AIG格下げ、広がる経営不安説…日本でも5社が事業展開 2008年9月17日 日経
http://www.yomiuri.co.jp/atmoney/news/20080916-OYT1T00698.htm
 米保険最大手AIGの経営不安説が急速に広がっている。
 ムーディーズ・インベスターズ・サービスはAIGの格付けを、2段階引き下げて「A2」に、スタンダード&プアーズも3段階引き下げて「Aマイナス」にした。格下げを受けて、AIG株は急落した。
 格下げで、AIGは担保の積み増しや保険契約の取り消しを迫られる公算が大きく、145億ドル(約1兆5000億円)の資金調達を迫られているという。世界130か国以上で、個人から企業を対象に幅広い保険関連業務を行うAIGが破綻すれば、世界の金融市場をさらに揺るがす。
 AIGの子会社で、シンガポールにあるAIAシンガポールには16日に、保険契約の解約を求める顧客が詰めかけた。シンガポール通貨監督庁(MAS)はホームページ上で「AIAは保険契約者の信頼に見合うだけの十分な資産がある」と冷静な対応を呼びかけているが、AIAのサービスセンターには、開店前から契約者の列ができ、6時間以上かかって手続きをする人もいた。
 一方、AIGは日本でも幅広く事業を展開している。
 AIGにとって日本は、米国に次ぐ有力市場だ。損害保険ではAIU保険とアメリカンホーム保険の2社、生命保険ではアリコジャパン、AIGスター生命、AIGエジソン生命の3社の計5社で事業展開している。国内の従業員数は合わせて約2万6000人と外資系保険では最大規模だ。

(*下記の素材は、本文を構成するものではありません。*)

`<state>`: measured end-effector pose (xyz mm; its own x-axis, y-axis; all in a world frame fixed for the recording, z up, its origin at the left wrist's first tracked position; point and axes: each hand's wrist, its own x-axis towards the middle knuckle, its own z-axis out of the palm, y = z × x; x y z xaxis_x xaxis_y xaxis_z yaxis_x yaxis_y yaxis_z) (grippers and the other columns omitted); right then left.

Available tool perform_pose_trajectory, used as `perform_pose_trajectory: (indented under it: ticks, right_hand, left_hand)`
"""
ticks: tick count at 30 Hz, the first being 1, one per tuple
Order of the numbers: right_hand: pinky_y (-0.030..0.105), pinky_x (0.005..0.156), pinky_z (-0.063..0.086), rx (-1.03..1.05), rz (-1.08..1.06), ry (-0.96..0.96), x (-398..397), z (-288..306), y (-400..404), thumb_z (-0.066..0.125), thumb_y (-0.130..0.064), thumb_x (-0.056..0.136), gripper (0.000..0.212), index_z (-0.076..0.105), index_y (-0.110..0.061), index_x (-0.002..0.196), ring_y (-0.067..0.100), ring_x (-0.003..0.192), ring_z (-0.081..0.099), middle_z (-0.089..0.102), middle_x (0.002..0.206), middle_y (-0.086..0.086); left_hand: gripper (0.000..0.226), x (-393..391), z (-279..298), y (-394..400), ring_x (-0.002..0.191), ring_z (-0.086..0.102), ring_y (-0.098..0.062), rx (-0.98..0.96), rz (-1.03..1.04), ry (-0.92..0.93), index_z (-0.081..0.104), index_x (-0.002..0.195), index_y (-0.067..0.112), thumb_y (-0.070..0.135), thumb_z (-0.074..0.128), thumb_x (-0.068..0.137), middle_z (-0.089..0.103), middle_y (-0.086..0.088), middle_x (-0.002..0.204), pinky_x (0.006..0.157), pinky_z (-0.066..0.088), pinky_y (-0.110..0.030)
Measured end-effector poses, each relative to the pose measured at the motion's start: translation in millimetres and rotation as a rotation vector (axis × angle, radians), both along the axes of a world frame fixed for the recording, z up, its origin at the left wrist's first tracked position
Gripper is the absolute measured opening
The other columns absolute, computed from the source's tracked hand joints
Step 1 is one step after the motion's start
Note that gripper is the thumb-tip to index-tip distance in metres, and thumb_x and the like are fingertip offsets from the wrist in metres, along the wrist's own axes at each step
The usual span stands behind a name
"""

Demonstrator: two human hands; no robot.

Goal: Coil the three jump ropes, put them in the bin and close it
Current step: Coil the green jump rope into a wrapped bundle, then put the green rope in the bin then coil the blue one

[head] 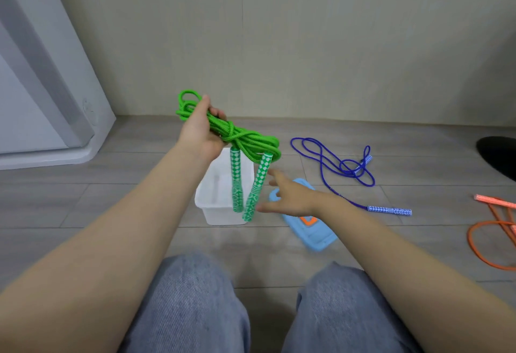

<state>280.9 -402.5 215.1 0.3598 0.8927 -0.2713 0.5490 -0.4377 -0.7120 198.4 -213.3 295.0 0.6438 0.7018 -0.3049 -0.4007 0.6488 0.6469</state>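
Our left hand [199, 132] grips the coiled green jump rope [243, 137] above the white plastic bin [220, 213]; our right hand [290, 199] spreads wide beside its 2 handles.

Bin [220, 213] on floor [111, 199]; lid [315, 234] just right of it; loose ropes [335, 162] farther right.

Left hand [201, 129] gripping a coiled, knotted green jump rope [242, 136] above an open white plastic bin [203, 201]; two green-and-white patterned handles [255, 188] dangling over the bin. Right hand [290, 196] open, fingers spread, just beside the lower handle. Light blue lid [312, 234] flat on grey wood-look floor [111, 199], right of the bin. Blue jump rope [339, 167] sprawled uncoiled further right; orange jump rope [491, 238] at the right edge. Grey-trousered knees [190, 296] at the bottom.
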Motion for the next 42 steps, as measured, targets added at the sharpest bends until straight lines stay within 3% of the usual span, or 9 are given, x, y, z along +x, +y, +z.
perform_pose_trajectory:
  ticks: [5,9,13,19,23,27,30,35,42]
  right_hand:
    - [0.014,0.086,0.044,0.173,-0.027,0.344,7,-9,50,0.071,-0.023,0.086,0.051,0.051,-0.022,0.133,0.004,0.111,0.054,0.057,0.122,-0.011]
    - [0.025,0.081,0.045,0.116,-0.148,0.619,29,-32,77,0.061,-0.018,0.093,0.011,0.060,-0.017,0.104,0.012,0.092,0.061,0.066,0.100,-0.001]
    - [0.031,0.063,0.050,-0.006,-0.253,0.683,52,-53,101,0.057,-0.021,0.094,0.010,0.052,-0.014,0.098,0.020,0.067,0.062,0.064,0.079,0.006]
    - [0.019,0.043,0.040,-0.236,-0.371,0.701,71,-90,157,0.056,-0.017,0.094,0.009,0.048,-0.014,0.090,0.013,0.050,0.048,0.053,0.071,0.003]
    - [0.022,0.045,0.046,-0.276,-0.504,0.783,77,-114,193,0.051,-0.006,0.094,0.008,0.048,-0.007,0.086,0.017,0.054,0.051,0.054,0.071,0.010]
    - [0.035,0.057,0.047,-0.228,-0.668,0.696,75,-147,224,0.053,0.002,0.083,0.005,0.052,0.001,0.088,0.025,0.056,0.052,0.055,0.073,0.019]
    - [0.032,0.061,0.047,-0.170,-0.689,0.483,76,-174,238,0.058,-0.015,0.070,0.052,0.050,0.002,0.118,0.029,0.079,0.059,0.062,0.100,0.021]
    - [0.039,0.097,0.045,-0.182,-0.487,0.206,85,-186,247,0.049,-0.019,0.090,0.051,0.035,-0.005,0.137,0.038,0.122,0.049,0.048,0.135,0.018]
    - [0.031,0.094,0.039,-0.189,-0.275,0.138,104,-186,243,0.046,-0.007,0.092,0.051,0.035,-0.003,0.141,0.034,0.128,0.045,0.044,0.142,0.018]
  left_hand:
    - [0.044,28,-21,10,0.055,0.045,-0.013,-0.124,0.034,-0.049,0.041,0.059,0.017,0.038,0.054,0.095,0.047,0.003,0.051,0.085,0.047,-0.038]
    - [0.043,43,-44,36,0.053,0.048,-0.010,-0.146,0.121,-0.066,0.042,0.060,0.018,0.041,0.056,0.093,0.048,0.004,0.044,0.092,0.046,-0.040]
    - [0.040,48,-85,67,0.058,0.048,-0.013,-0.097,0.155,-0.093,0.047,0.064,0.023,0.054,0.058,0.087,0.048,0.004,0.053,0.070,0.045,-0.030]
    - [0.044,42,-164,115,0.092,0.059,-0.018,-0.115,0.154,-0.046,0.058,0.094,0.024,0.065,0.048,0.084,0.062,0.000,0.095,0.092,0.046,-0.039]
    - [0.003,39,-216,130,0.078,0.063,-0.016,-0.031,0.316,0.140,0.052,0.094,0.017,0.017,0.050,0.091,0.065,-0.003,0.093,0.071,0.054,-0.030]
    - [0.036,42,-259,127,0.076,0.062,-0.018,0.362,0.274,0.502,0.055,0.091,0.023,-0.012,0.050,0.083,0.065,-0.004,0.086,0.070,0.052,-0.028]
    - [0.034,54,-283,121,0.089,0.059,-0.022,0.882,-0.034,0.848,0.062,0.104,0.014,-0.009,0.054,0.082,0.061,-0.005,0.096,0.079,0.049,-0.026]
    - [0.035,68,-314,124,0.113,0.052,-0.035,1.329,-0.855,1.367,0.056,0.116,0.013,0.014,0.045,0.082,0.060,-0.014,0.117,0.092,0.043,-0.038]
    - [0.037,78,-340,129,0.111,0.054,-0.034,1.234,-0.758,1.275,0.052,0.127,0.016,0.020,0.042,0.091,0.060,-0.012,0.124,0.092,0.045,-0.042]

 生保は08年3月期の保険料収入で見ると、アリコが業界5位の1兆3478億円、3社合計では1兆9922億円。保有契約数はアリコが約689万件、3社全体では約1082万件に達する。仮に米AIGが破綻するような事態になれば日本の保険契約者にも影響が出る可能性がある。




 アメリカの政策金利ですが、前日リーマン・ブラザースが経営破綻したことで500ドルを超える下落幅を記録するなど、金融情勢の悪化が深刻になっていることから、市場では利下げ観測も高まっていた(市場では7割の方が利下げ予想)のですが、予想に反して? 全員一致の据え置きを決定したようですね。

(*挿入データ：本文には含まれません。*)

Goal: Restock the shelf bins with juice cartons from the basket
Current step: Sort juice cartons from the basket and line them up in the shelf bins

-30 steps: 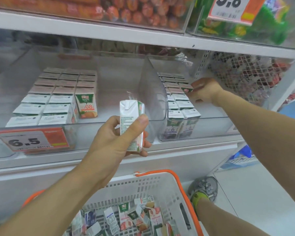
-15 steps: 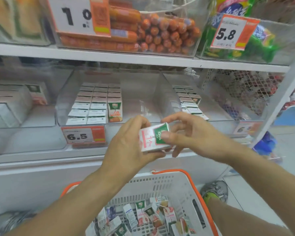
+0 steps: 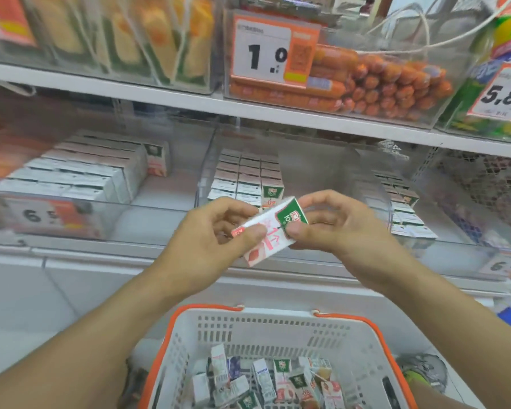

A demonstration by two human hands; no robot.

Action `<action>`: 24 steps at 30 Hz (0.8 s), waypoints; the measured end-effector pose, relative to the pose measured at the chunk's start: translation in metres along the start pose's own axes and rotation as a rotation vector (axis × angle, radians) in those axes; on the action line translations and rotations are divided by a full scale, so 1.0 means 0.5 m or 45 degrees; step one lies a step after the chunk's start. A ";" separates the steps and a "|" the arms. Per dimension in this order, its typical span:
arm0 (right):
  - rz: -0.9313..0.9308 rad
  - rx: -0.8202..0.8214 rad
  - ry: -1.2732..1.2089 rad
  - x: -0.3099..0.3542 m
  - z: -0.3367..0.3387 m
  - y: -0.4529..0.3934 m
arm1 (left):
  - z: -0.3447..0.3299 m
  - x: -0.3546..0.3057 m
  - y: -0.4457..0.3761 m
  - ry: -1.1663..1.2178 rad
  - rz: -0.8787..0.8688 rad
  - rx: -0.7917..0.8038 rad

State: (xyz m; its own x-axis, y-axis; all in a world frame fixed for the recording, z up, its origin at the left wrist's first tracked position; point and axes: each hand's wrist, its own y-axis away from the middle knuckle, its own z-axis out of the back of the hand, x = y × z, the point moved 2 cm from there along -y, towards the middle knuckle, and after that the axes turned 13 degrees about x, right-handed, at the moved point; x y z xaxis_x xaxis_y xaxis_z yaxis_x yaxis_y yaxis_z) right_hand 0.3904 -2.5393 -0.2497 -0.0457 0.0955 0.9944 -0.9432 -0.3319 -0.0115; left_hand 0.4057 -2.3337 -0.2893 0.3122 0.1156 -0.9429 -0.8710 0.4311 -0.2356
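Note:
A small white, pink and green juice carton (image 3: 273,231) lies tilted on its side between both hands, in front of the shelf. My left hand (image 3: 210,240) pinches its pink lower end. My right hand (image 3: 334,228) pinches its green top end. Behind them stand clear shelf bins: a left bin (image 3: 80,175) packed with cartons, a middle bin (image 3: 245,175) with rows of cartons at its left side, and a right bin (image 3: 401,202) with one row. Below, the white basket (image 3: 278,329) with an orange rim holds several loose cartons (image 3: 272,382).
The shelf above (image 3: 189,98) carries clear bins of sausages (image 3: 375,87) and snack packs, with price tags 1.0 (image 3: 266,54) and 5.8 (image 3: 502,95). A wire mesh basket (image 3: 484,184) sits at the right. A grey shoe (image 3: 422,373) shows beside the basket.
My right hand left the right bin and came to the carton that my left hand held upright. The carton now lies tilted between both hands. The view has shifted left and up.

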 end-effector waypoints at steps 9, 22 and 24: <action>0.307 -0.107 0.509 0.042 -0.218 -0.197 | 0.231 0.070 0.091 -0.523 0.191 -0.460; -0.109 -0.167 1.078 -0.050 -0.352 -0.683 | 0.308 0.147 0.139 -0.717 0.227 -0.622; -0.093 -0.236 0.975 -0.077 -0.357 -0.710 | 0.308 0.148 0.136 -0.713 0.213 -0.642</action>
State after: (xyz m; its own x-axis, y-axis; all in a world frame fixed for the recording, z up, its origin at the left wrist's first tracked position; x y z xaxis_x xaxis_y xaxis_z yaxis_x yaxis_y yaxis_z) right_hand 0.6683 -2.2579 -0.3027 -0.1317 0.7530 0.6447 -0.9889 -0.1446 -0.0331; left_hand 0.4278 -2.1579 -0.3390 0.1895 0.6367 -0.7474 -0.9491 -0.0763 -0.3056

 どうやら今回は欧州中央銀行が10兆円の追加資金を市場に供給し、NY連銀も約7兆3000億円の資金供給を発表し16日にも追加資金の投入を実施すると発表(日銀も2兆円を即日資金供給するなど追従)するなど
 まずは『金融市場を注視しつつ物価と景気を両睨みするほうが得策』と、『量的緩和手段で様子をみて、切り札の利下げカードを今切るのは見送ろう』と判断したようですが、声明文では『金融市場の緊張は著しく高まった』や『労働市場の弱さや輸出の減速』を指摘し、FOMCが必要に応じて早急な対応を見せることを示したようで、年内にはまだ何度も利下げのチャンスがあることや、緊急FOMCを開く可能性といった柔軟性もさりげなく示唆しながら、据え置きの姿勢を示したようです。

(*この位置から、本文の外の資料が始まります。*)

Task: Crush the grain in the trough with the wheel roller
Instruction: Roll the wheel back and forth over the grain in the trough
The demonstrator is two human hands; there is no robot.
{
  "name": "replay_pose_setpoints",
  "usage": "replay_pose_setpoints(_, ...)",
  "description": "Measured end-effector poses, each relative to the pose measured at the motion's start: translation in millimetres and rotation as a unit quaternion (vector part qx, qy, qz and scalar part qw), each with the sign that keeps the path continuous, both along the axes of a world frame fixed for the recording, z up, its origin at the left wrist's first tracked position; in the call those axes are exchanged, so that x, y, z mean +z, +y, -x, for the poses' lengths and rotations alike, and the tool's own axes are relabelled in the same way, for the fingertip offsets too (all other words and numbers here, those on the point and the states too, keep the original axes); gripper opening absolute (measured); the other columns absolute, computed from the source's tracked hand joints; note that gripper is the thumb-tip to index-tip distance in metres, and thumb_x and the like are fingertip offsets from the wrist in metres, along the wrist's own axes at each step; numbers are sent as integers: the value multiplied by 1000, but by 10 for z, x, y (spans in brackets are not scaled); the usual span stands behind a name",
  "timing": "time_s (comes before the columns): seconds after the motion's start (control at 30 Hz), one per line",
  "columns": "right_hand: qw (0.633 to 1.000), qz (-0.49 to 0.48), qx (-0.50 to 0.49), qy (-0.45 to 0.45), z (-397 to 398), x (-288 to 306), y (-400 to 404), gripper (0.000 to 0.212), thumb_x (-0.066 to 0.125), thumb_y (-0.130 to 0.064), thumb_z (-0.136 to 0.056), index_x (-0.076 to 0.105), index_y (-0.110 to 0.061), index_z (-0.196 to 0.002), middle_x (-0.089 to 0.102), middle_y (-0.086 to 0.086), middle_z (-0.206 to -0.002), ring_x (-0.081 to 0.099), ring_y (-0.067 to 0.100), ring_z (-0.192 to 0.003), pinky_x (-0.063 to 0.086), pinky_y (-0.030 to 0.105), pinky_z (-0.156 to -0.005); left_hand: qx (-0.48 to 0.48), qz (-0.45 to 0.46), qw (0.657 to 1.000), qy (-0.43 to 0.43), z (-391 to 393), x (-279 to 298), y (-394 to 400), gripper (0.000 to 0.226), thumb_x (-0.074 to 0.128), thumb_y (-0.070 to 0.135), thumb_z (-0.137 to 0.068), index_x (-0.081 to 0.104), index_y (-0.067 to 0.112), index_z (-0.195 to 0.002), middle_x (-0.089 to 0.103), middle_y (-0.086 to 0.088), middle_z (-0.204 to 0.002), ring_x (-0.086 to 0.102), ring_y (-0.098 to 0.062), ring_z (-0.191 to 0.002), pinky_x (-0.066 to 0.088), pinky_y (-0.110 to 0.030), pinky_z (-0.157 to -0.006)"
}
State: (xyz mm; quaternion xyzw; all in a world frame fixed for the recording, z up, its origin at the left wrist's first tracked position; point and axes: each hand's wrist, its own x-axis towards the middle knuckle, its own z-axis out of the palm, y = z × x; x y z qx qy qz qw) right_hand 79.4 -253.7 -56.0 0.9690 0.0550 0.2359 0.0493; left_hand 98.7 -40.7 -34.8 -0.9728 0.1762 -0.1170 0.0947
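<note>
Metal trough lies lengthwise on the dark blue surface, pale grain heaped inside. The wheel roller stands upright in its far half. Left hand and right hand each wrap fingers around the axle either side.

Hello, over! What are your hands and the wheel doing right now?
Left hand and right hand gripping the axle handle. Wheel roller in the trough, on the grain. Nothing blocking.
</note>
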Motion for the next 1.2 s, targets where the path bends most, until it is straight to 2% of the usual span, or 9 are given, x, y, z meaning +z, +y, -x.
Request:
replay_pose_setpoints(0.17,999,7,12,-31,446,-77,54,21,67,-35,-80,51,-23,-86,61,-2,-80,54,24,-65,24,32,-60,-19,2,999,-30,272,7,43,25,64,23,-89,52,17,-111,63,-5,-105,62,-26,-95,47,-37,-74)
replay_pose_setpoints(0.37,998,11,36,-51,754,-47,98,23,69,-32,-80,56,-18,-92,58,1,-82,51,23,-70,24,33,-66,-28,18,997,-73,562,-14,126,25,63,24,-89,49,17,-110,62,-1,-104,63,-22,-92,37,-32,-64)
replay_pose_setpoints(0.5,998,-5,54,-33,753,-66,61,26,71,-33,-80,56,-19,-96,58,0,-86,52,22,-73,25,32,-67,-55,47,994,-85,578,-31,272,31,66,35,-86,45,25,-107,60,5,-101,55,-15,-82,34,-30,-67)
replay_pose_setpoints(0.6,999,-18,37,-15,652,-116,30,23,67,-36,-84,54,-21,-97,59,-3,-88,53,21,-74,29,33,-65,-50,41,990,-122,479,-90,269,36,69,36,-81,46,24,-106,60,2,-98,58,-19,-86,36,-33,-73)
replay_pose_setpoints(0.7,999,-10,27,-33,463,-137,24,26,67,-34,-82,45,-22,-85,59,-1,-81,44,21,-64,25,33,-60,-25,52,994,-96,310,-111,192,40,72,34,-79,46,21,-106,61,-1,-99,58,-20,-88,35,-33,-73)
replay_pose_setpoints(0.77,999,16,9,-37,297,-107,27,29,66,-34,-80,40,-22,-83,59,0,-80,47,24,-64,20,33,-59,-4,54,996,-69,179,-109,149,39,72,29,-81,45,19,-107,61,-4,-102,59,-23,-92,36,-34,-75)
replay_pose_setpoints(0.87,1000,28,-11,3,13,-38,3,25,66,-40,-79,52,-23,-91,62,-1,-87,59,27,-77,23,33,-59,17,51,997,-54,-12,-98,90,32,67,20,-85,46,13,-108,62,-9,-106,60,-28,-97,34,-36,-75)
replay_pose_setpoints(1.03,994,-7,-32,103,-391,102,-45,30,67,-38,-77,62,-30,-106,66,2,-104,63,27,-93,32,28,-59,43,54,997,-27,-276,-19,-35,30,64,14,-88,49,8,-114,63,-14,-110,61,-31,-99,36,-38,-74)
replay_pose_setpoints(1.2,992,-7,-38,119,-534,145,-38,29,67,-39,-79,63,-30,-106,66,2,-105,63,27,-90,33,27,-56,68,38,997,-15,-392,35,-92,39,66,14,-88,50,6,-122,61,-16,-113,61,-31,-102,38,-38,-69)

 もっとも、いくら量的緩和したところで、もう1社大きな金融会社が経営破綻すれば、再び株価が急落しそうですし、一番その経営破綻リスクが高いと思われたAIGは、ムーディーズが格付けを2段階引き下げて「A2」に、スタンダード&プアーズも3段階引き下げて「Aマイナス」にするなど、市場関係者も厳しい目を注ぎつつあり、そのAIGの株価は大手格付機関の格下げも嫌気して一時前日比74%の下落幅となる3.51ドル安い1.25ドルまで下落し、取引先金融機関が資金供給を見合わせる3ドルを割り込むなど、今度は資金繰りがまさに綱渡りになっているのが現実。(その後、日本時間17日10時頃AIGへの公的資金投入を発表しました)
 せめて、『緊急利下げの可能性』を示唆するなり、あるいは公的資金の投入基準なりを示すような発言くらいはあっても良かったと思うのですが、この判断は株価にとって吉と出るか、それとも凶と出るか…(汗
 たった半年間の間に大手証券会社の3番手から5番手まで3社も市場から退出した直後の定例FOMCだけに、この判断は歴史的な判断機会として後世にも語り継がれることになりそうな気がします。